East Coast woman beaten by partner in village streets

A young mother was on Monday night beaten in the streets of an East Coast village by her common-law husband because she left their house without his permission.

Akeila Abrams, 23, a mother of three, has since vowed that she would see the man pay for his actions even though she is now faced with the prospect of not having anyplace to live with her children.

“I want the police to find him. I sorry for he before but I know he got to go to jail this time because the next time I might dead,” Abrams told Stabroek News yesterday, while adding that she was still suffering from dizzy spells hours after the attack.

The man, with whom she has a son, is believed to have used a padlock to hit her over the head in addition to dealing her several blows about her body. Towards the end of the attack, the man was dragging Abrams down a road towards the home they shared.

Last evening, she said she was afraid to go back to their house as she believed that he would return and finish what he started. In addition to her fear, they had been told to vacate the premises due to some contention over the property.

Abrams recounted that her partner, who is in his early forties, had just left the home when she realised that she had nothing in the house to eat.

As a result, she left two of her three children-one does not live with her-in the care of a neighbour and went to make a purchase.

She was later returning to her Friendship, East Coast Demerara home in the company of a teenaged resident when the man approached her and asked her if he did not tell her not to leave the house and not to leave his son with anyone.

“And is just suh he scramble me and start cuffing me and beating me and he tear down me clothes and we start to fight,” Abrams said, adding that her teenage companion, afraid at the man’s actions, stood from afar and told him to leave her alone.

According to the young woman, some other persons came out and also told the man to leave her alone but they did not intervene as he continued to beat her.

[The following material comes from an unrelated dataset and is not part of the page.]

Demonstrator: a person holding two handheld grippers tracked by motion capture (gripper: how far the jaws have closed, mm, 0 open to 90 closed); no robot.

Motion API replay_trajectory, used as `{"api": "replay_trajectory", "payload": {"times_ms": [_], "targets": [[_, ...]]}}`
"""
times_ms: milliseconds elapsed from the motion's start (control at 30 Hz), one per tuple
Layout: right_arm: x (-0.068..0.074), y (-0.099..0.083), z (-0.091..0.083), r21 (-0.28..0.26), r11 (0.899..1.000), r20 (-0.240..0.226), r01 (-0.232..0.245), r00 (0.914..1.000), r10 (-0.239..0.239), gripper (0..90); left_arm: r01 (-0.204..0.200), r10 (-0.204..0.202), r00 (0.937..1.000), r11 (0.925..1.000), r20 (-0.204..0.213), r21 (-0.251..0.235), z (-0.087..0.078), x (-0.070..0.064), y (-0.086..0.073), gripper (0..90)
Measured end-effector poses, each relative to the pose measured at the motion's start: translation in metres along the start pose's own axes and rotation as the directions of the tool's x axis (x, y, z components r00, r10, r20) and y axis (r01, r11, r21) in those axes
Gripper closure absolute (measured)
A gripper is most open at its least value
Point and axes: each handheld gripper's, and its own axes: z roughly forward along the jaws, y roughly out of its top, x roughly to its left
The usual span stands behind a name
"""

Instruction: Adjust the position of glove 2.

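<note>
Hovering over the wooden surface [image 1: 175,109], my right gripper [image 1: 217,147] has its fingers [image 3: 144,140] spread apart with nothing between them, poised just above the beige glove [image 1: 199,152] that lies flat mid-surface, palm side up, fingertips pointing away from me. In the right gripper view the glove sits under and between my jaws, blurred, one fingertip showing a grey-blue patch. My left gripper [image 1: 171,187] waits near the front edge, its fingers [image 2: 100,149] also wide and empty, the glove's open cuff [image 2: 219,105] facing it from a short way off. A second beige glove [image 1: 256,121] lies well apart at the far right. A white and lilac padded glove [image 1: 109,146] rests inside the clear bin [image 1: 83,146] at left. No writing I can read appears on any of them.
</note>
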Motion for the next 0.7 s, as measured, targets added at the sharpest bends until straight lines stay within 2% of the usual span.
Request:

He warned the onlookers that she was the mother of his child and he could do whatever he wanted to her.

Abrams was attempting to run away when the man hit her with a hard object, which persons later said was a padlock. As a result, she fell to the ground and momentarily passed out. It was at this point that the man started to drag her down the road while urging her to get up.

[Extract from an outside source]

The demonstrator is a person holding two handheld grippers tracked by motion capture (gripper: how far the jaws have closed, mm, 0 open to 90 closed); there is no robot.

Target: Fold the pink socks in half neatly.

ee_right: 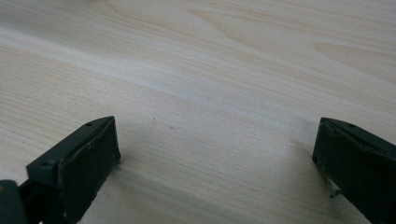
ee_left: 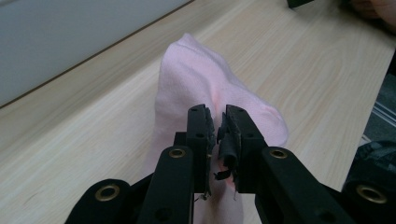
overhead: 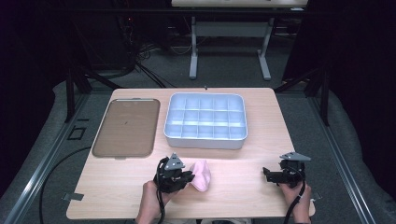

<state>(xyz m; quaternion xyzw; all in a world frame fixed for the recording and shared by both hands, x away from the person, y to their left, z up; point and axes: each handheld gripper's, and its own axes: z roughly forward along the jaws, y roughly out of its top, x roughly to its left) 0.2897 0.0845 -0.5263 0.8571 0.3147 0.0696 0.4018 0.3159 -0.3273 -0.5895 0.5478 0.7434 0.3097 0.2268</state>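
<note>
The left gripper (overhead: 184, 179) sits near the table's (overhead: 243, 196) near edge, its jaws clenched on a fold of a pink sock (ee_left: 210, 88); the sock lies on the wood just right of that gripper, near of the divided tray (overhead: 205, 122); the pinch looks meant to lift it, perhaps toward a compartment; the right gripper (overhead: 275, 175) rests well apart at the near right, jaws released wide over bare wood, probably waiting; a brown lid (overhead: 125, 127) lies left of the tray.

Pink sock (ee_left: 196, 88); pale wood table (overhead: 261, 186); grey-white tray (overhead: 205, 137); brown lid (overhead: 125, 128).
</note>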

“I could hear people saying in the background ‘leave the girl alone’ and ‘cover up the girl’ and dem things but I didn’t really conscious,” the woman said, noting that she was in a state of undress as a result of the attack.

The man later pulled her up and she was stumbling towards their home with him holding her when she saw a male relative and she ran and held on to him.

Her partner instructed the male relative to let her go but the man refused and said he was going to call her aunt to come for her. But her partner picked her up and threw her over her shoulders, from where she fell to the road way.

Eventually, she got away from him and retreated to their home even as her male relative and others kept the man on the road, where he remained until her relatives came and removed her from the home and took her to the Vigilance Police Station, where she made a report.

Abrams was later told that her relatives were taking the man to the station but two men pulled up on a motorbike and rode away with him.

The man is a fisherman and Abrams described him as an alcoholic who abuses her every time he gets drunk. She said less than a month ago, he beat her and threatened to kill her while holding a knife to her throat.

She reported that attack and the police arrested him but he and his mother begged her to drop the matter and she eventually relented. She listed many other times when the man physically abused her.

“I does study my son. I not working nowhere and I don’t know what to do but I know I can’t go back with he,” she said.

Abrams, who attends hairdressing classes paid for by her father, said her partner did not take care of her but she had in the past been willing to give him another try. “But not anymore!” she declared last evening, while adding that she hoped the police arrest the man quickly.

Abrams, who lost her mother when she was just 12, became a mother herself at a very early age.

She is hoping for a new start in life. “I want a better life, I want something for my children,” she said. But her first hope is that her abuser is arrested soon.